» **Problem statement**: From the entries below, return only the lines starting at the one that contains "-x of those" and ending at the one that contains "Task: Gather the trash", exactly as they stand.
▬▬▬▬▬▬▬▬▬▬
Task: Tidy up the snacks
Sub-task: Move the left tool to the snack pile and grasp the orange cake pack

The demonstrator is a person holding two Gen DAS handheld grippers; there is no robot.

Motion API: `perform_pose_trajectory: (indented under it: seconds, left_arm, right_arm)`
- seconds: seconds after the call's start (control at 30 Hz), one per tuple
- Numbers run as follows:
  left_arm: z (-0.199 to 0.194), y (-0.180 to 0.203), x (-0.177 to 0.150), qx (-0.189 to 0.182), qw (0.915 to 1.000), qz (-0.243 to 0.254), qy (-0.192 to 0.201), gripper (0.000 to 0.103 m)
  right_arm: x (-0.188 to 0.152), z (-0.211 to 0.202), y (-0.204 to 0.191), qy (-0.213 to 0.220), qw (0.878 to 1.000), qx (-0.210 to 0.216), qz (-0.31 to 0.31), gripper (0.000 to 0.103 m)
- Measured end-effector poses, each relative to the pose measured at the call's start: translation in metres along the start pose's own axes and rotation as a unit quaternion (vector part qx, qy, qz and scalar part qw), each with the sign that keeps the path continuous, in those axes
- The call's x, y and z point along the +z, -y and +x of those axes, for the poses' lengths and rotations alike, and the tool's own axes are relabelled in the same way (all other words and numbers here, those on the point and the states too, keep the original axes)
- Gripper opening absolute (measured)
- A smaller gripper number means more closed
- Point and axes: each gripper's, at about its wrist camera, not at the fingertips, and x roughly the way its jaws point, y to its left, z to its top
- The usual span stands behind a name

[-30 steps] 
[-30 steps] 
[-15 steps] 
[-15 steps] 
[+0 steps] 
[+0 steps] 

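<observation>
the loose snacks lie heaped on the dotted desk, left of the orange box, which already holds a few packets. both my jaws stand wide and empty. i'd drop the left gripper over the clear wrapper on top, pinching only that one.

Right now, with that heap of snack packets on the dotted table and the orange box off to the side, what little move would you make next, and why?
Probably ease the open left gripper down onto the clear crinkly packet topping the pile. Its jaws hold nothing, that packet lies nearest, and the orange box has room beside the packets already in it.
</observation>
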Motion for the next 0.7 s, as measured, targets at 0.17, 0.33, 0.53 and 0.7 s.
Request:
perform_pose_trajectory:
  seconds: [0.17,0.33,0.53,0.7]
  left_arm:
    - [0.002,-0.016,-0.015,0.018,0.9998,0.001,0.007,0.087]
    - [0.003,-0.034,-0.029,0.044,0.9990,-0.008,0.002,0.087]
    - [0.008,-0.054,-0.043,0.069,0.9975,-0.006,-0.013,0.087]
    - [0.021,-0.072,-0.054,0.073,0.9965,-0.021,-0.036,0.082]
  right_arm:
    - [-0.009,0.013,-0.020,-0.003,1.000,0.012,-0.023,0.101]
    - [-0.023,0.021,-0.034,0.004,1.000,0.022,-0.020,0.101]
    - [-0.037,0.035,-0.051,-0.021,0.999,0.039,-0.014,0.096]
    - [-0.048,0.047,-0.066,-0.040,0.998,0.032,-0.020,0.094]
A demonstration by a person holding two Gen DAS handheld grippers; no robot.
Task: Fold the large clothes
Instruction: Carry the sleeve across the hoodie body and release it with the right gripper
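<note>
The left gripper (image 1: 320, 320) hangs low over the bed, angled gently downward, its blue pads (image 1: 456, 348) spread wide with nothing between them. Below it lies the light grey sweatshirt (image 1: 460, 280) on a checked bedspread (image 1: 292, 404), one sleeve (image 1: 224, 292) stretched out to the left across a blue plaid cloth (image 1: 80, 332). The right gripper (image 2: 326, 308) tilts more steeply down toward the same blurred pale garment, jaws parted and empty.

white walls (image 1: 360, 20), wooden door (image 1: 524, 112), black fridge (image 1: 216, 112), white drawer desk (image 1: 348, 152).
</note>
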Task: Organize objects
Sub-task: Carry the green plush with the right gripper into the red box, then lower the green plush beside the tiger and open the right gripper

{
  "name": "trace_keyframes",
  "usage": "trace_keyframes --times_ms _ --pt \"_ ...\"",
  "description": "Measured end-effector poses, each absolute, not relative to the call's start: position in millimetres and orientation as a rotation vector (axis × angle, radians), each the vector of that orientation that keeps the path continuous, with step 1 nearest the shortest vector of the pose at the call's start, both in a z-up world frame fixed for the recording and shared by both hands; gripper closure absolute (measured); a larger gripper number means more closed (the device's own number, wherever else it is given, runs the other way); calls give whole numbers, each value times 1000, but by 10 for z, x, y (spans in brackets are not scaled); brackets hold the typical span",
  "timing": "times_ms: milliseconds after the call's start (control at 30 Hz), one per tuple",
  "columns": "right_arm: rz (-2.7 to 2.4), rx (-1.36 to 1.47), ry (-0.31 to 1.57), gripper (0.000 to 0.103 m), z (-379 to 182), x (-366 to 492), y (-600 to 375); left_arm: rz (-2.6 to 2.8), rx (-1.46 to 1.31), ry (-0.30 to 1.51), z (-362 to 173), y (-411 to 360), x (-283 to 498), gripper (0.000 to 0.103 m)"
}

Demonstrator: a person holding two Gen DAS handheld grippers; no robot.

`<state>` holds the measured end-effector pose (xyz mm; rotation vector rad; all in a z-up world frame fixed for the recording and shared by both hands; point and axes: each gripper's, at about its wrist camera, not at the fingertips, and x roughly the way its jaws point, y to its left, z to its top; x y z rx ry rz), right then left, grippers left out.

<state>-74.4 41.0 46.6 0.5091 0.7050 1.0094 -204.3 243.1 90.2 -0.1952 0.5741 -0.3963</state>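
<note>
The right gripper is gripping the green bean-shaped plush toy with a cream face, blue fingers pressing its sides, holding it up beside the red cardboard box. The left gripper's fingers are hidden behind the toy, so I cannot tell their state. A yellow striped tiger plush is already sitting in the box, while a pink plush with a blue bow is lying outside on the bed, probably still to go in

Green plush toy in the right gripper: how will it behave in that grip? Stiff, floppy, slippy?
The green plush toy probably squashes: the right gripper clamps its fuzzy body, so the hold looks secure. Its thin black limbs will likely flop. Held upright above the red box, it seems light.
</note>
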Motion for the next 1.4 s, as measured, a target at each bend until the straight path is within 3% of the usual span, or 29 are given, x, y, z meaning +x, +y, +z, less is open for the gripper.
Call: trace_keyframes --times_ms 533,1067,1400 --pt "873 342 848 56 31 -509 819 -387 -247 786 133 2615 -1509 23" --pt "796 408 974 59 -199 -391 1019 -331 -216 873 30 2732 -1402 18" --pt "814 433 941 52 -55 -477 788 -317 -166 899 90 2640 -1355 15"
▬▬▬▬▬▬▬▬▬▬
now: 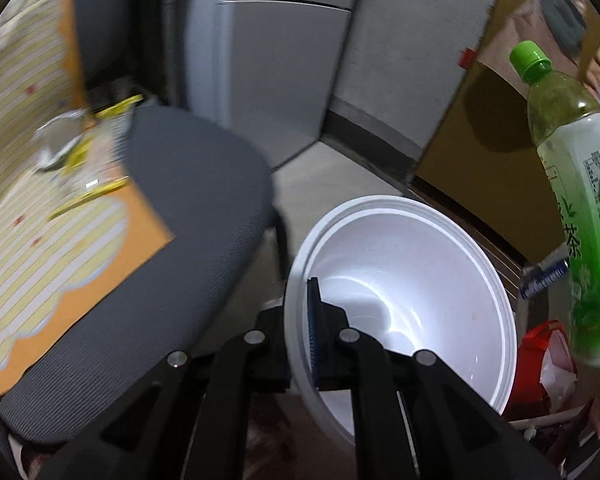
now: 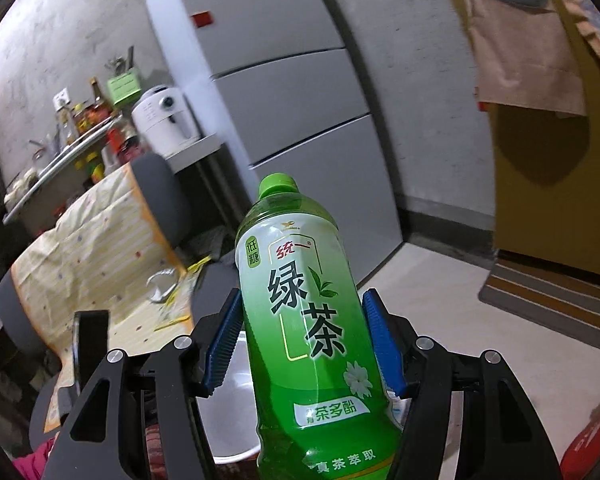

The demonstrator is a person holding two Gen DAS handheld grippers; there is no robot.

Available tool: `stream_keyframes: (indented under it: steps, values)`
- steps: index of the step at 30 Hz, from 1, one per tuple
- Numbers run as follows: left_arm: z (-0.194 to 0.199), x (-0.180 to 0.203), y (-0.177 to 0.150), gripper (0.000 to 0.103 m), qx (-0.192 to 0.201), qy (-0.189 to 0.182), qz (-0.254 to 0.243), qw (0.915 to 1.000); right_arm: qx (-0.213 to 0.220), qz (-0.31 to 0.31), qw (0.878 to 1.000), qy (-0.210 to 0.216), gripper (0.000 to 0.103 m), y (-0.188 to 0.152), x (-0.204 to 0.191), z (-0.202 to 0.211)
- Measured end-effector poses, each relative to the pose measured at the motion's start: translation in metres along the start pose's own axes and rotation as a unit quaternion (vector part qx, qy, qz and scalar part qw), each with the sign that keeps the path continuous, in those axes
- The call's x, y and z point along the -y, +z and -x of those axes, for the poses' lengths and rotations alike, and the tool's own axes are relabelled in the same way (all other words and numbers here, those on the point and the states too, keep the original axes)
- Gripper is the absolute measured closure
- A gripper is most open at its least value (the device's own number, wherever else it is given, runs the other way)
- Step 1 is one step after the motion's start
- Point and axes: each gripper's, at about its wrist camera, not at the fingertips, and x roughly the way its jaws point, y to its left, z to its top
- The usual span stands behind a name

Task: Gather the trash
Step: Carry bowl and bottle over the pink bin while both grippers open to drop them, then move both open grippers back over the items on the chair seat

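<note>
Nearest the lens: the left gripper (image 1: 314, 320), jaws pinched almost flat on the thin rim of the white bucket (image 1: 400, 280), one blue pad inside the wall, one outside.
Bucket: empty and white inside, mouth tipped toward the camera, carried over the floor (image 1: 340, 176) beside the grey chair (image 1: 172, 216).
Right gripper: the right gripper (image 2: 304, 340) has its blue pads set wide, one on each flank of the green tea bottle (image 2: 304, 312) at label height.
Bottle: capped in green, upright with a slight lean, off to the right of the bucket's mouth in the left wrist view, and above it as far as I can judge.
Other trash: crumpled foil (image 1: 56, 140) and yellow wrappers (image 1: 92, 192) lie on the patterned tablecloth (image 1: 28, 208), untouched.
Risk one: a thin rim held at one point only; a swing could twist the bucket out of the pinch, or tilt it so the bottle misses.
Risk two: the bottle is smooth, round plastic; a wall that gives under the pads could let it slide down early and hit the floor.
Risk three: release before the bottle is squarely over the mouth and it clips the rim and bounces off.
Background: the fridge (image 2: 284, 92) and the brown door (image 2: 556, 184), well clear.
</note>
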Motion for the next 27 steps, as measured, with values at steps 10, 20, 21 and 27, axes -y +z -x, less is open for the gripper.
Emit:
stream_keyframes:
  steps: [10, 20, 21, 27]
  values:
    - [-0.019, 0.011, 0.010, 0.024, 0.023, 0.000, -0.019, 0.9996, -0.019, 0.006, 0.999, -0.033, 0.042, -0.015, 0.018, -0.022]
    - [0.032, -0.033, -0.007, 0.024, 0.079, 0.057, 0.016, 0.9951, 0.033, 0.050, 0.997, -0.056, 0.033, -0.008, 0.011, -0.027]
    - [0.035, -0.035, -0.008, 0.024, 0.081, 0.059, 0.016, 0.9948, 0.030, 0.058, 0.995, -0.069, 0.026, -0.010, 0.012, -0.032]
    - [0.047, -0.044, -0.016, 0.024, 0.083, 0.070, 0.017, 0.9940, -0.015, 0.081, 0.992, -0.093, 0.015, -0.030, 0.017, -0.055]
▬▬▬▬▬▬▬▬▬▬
» **Answer box**:
- The call's x, y and z point along the -y, +z and -x of those axes, for the poses' lengths and rotations alike, and the tool's own axes are relabelled in the same way (all other words and numbers here, those on the point and the states too, keep the original axes)
- Gripper is the absolute measured closure
- A gripper is most open at its least value (the device's own number, wherever else it is given, runs the other way)
- Step 1 is one step after the motion's start
- Point and axes: each gripper's, at about its wrist camera, not at the fingertips, and x roughly the way its jaws point, y to its left, z to its top
- The usual span stands behind a name

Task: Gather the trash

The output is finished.